Slides: https://docs.google.com/presentation/d/1zghz1NY8mvjboHIhBuQBRlYX4yq5YN74vpu2CCoh68M/edit?usp=sharing Demonstration video: https://drive.google.com/open?id=1xaPrbcaeuSkuyYewuuIVlgGE9vkiKVN0
- Python 3.6.8 or higher
- Mevea Simulation Software
- Excavator Model.
- Clone the repository:
git clone https://github.com/mizolotu/SmartExcavator
- From "SmartExcavator" directory, install required python packages (it is obviously recommended to create a new virtualenv and install everything there):
python -m pip install -r requirements.txt
-
Open Mevea Modeller and load Excavator Model. Go to Scripting -> Scripts, create a new script object, select "env_backend.py" from "SmartExcavator" directory as the file name in the object view. Go to I/O -> Inputs -> Input_Slew (or any other input component) and select the object just created as the script name.
-
In terminal, navigate to the Mevea Software resources directory (default: C:\Program Files (x86)\Mevea\Resources\Python\Bin) and install numpy and requests:
python -m pip install numpy requests
In terminal, navigate to "SmartExcavator" directory and run:
python excavator_demo.py -m path_to_the_excavator_mvs
Once the solver has started, use joysticks or keyboard to grab some soil with the excavator and put it to the dumper. After that, the reinforcement learning agent kicks in and attempts to complete the work.
Both models have been learned for several days so far. To continue training, substitute "policy_name" with either "residual" or "pure" (default: residual) and specify number of environments (default: 2), for example:
python excavator_demo.py -m path_to_the_excavator_mvs -t train -p residual -n 2
Both pure and residual policies are learned using OpenAI's implementation of proximal policy optimization (PPO2) algorithm. The difference is that in case of pure reinforcement learning, demonstration data is only used to navigate the excavator to the target, after that the agent starts exploring the environment from scratch. In case of residual learning, the resulting policy is equal to sum of the agent policy and the best (in terms of the amount of soil grabbed) demonstration example. According to https://arxiv.org/pdf/1906.05841.pdf, residual learning outperforms other forms of learning from demonstration.

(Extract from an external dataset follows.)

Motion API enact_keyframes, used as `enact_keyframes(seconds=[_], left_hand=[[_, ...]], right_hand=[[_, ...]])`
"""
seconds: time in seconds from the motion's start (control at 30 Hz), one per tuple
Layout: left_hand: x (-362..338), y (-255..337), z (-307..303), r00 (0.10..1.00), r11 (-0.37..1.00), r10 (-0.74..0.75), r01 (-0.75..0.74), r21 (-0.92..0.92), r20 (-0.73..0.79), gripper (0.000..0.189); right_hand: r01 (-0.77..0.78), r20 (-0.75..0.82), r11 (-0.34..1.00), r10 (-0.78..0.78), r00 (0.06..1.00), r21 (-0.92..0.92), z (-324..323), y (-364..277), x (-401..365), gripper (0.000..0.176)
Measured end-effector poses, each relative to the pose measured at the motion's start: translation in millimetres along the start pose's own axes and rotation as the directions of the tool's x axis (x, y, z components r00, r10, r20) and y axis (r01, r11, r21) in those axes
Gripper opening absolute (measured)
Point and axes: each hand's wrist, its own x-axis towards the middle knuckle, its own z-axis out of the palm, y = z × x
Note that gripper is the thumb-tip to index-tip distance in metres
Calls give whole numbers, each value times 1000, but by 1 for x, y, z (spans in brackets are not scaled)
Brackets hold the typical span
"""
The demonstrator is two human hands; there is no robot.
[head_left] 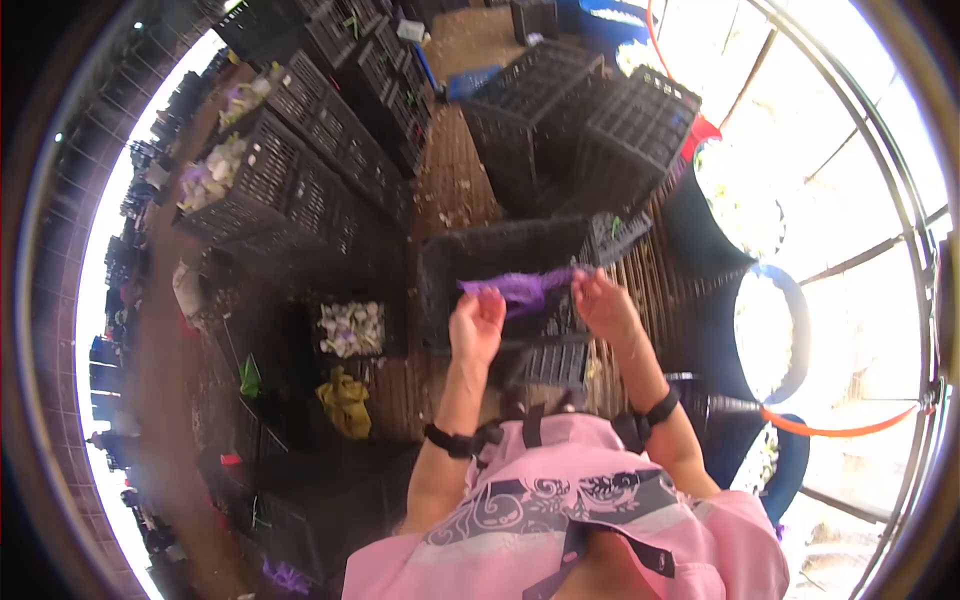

The amount of trainable variables of the neural network can be increased in "baselines/common/models.py". Find the "mlp" model and increase the number of layers and the number of neurons in the hidden layers, e.g. num_layers=3 and num_hidden=256. Bigger numbers of parameters require more iterations to train, but in theory the resulting model should perform better. Regardless of the neural network architecture, at least one week of training is required to see some progress. In the figure below, the red line is the reward caclulated for the demonstration examples and the blue line is the evolution of the RL agent reward (pure) during first two weeks:
plot_progress.py - plots mean, minimal and maximal rewards obtained during the training and stored in "progress.csv" file. Usage:
python plot_progress.py policy_name
select_demonstration.py - simulates the excavator inputs using the demonstration data and selects the best example in terms of the mass of soil grabbed and amount of soil lost during the turn to the dumper. The trajectories found are stored in files "data/dig.txt" and "data/emp.txt" respectively. Usage:
python select_demonstration.py path_to_excavator_mvs
These trajectories are the ones used by the agent to learn its policy, not the ones that the user inputs during the inference stage. This can be easily modified in such a way that the trajectories are built based on the user's input, but it would not make much sense, because an unexperienced user would certainly like to use the demonstration data recorded by a professional operator, instead of his/her own.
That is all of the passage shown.